Return, word for word, only the lines of the data below that lie between the line with "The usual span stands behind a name" and the line with "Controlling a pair", those two lines included.

═══ SOURCE DATA

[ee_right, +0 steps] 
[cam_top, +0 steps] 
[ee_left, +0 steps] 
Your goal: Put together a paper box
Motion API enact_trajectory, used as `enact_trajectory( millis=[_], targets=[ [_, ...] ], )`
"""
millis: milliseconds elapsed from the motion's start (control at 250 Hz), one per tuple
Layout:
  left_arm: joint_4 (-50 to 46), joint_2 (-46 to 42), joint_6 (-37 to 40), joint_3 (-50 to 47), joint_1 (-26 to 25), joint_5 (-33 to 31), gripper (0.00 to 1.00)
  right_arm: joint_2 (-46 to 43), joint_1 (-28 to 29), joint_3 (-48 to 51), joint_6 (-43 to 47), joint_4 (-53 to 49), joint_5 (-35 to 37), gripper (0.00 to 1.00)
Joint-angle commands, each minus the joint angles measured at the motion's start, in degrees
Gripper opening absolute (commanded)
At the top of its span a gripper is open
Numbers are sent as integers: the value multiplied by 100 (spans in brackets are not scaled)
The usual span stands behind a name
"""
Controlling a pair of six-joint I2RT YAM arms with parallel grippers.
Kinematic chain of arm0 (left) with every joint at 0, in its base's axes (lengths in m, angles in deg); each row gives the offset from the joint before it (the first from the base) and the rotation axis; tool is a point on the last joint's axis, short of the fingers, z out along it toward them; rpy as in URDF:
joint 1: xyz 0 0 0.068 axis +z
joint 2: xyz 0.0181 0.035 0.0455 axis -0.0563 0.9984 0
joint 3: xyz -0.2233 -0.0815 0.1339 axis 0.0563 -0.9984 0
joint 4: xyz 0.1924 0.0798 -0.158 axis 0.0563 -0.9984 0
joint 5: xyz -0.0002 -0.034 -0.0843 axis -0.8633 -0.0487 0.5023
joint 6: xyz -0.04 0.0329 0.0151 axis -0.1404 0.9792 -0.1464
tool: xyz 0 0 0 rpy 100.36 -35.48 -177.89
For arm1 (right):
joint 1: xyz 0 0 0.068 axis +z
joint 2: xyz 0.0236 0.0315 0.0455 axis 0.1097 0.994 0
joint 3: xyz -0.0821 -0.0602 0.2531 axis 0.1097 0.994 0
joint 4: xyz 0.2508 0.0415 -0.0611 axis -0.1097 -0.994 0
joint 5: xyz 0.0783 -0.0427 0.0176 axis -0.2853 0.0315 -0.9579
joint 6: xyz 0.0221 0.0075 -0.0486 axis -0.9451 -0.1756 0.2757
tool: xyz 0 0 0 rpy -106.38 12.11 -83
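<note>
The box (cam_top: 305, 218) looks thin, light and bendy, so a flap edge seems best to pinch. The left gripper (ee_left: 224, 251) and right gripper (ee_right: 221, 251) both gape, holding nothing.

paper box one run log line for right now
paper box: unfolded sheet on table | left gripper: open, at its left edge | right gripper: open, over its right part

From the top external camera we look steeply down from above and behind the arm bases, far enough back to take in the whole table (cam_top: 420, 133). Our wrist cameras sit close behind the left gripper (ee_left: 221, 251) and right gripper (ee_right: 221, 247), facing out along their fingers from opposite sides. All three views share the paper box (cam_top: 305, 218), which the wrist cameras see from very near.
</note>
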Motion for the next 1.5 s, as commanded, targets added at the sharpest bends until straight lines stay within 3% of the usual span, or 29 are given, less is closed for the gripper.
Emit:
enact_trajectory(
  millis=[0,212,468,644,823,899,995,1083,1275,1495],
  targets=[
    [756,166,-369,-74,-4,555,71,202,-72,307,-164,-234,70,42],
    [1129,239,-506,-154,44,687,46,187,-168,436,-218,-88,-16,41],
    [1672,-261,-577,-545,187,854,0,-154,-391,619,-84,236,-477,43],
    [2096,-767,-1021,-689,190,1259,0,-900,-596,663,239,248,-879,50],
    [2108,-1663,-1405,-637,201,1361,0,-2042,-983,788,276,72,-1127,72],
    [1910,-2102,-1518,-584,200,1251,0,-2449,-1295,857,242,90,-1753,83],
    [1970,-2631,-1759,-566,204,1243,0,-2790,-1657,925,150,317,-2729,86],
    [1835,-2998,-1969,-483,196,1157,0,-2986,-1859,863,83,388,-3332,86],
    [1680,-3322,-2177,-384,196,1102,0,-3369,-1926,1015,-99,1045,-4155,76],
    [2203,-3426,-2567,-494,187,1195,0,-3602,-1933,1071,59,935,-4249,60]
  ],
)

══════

■ REPLY ■
The usual span stands behind a name
"""
Controlling a pair of six-joint I2RT YAM arms with parallel grippers.

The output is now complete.